Обзор этого вопроса выходит за рамки данной статьи, однако некоторые практические моменты, основанные на прочных доказательствах, приводятся ниже:

• Потребление насыщенных жиров, в противоположность углеводной пище, не повышает уровень триглицеридов в крови. Высокое содержание в крови триглицеридов может вызвать воспаление и образовать тромбы в артерии, что увеличивает риск заболеваний сердца.

• Холестерин низкой плотности, действительно, повышает риск заболеваний сердца. Крупные, частицы холестерина низкой плотности (хиломикроны) НЕ связаны с повышенным риска сердечных заболеваний и считаются доброкачественными. Насыщенные жиры повышают количество крупных частиц холестерина низкой плотности, но не оказывают никакого влияния на мелкие частицы холестерина низкой плотности.

• Насыщенные жиры повышают уровень “хорошего” холестерина и снижают риск сердечных заболеваний.

• Многие продукты с высоким содержанием насыщенных жиров и холестерина, такие как яйца и кокосовое масло, уменьшают воспаления, снижают циркуляцию триглицеридов и инсулина, благодаря природным антиоксидантам содержащимся в жирах.

• Масштабные исследования не выявили никакой связи между насыщенными жирами и риском сердечных заболеваний. Между тем, последние исследования, проведенные с участием более чем 58 000 взрослых жителей Японии, показывают, что потребление более насыщенных жиров приводит к снижению смертности от инсультов на 31 процент и к снижению количества сердечных заболеваний на 18 процентов.

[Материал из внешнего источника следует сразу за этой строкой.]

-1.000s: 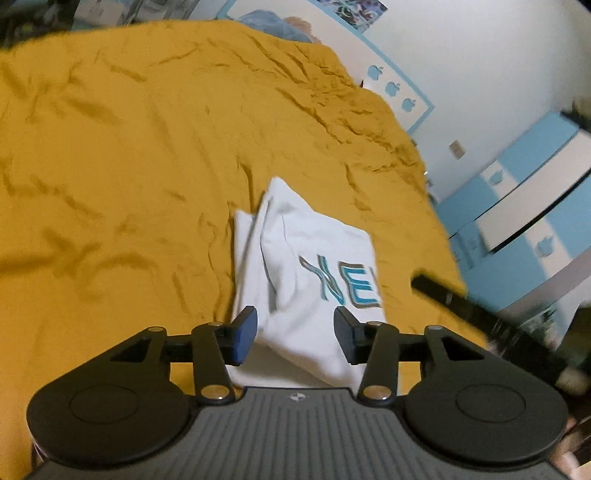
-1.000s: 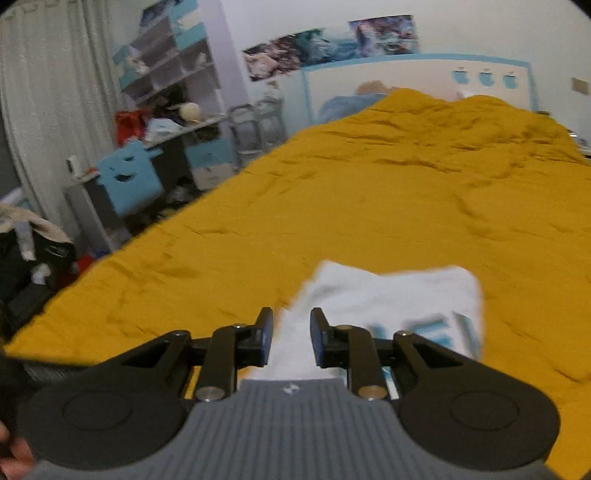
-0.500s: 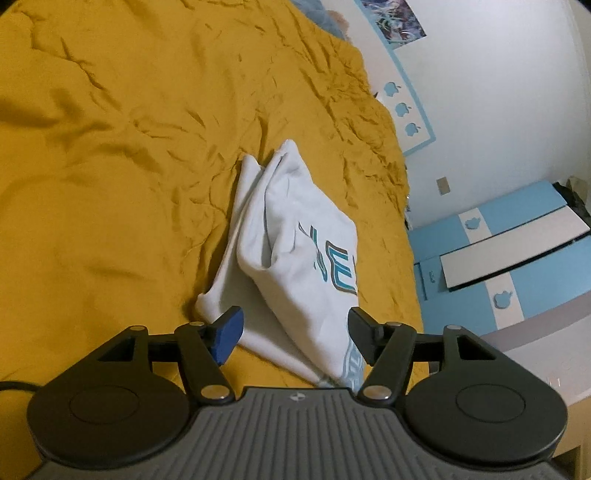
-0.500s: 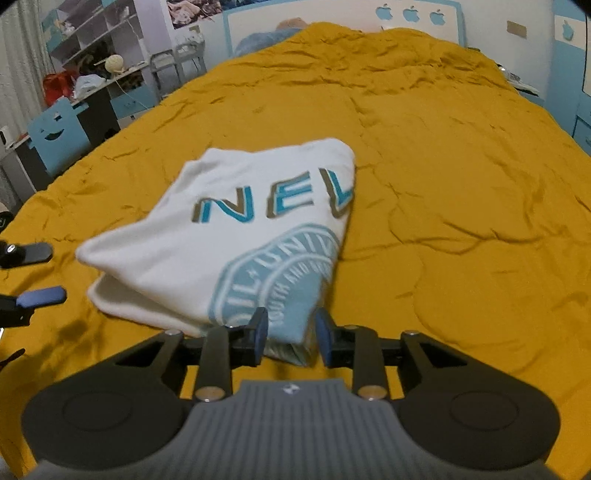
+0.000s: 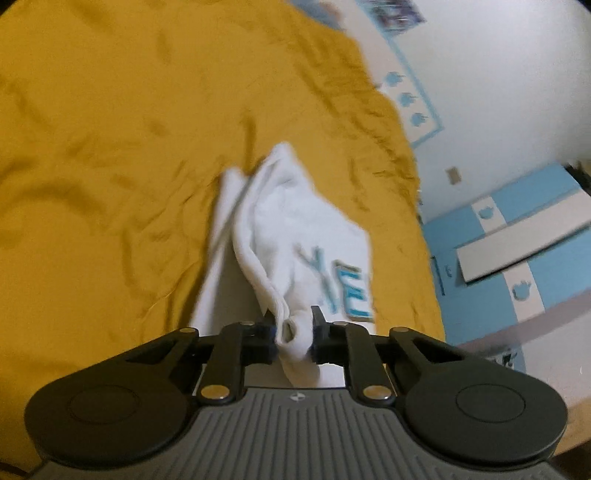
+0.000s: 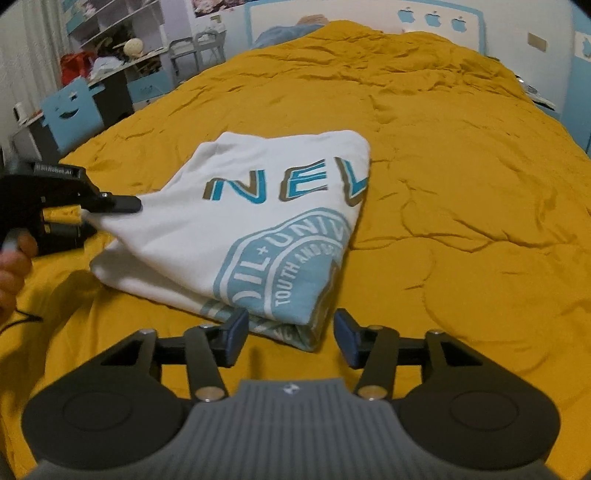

Это примечательно тем, что японцы, как известно, не едят пищу, свойственную Западным странам, считая свой рацион питания лучшей профилактикой сердечных заболеваний.

• Насыщенные жиры трудно испортить высокой температурой, что делает их безопасными, так как окисленные (поврежденные) жиры вызывают воспаление на стенках артерий.

Выводы: Бекон, сыр, мясо, яйца, сливочное и кокосовое масло, обладают хорошими вкусовыми качествами и не вызывают болезней сердца. Снизить риск заболеваний сердца и снизить уровень триглицеридов можно путем ограничения потребления сахара и углеводов.

№9. Укрепление иммунной системы

Насыщенные жиры, которые содержатся в таких продуктах, как сливочное масло, кокосовое масло, и красное пальмовое масло, содержат жирные кислоты – лауриновую и миристиновую. Они обладают антимикробными, противовирусными и противогрибковыми свойствами и, как было обнаружено, снижают возможность инфекции, убивая вредные бактерии.

Выводы: Включение в пищу разнообразных насыщенных жиров может помочь избежать опасных патогенов и способствует профилактике инфекций.

№10. Улучшение состояния кожи и глаз

Сухость кожи и глаз часто вызвано дефицитом жирных кислот. Потребление достаточного количества жирных кислот Омега-3 и множества насыщенных жиров может повысить способность организма устранять эти недостатки.

Выводы: Ежедневно потребляйте не менее трех граммов Омега-3 жирных кислот, ешьте разнообразные насыщенные жиры, поскольку они богаты жирорастворимыми витаминами A, D, E и K, которые помогают организму регулировать смазочные процессы.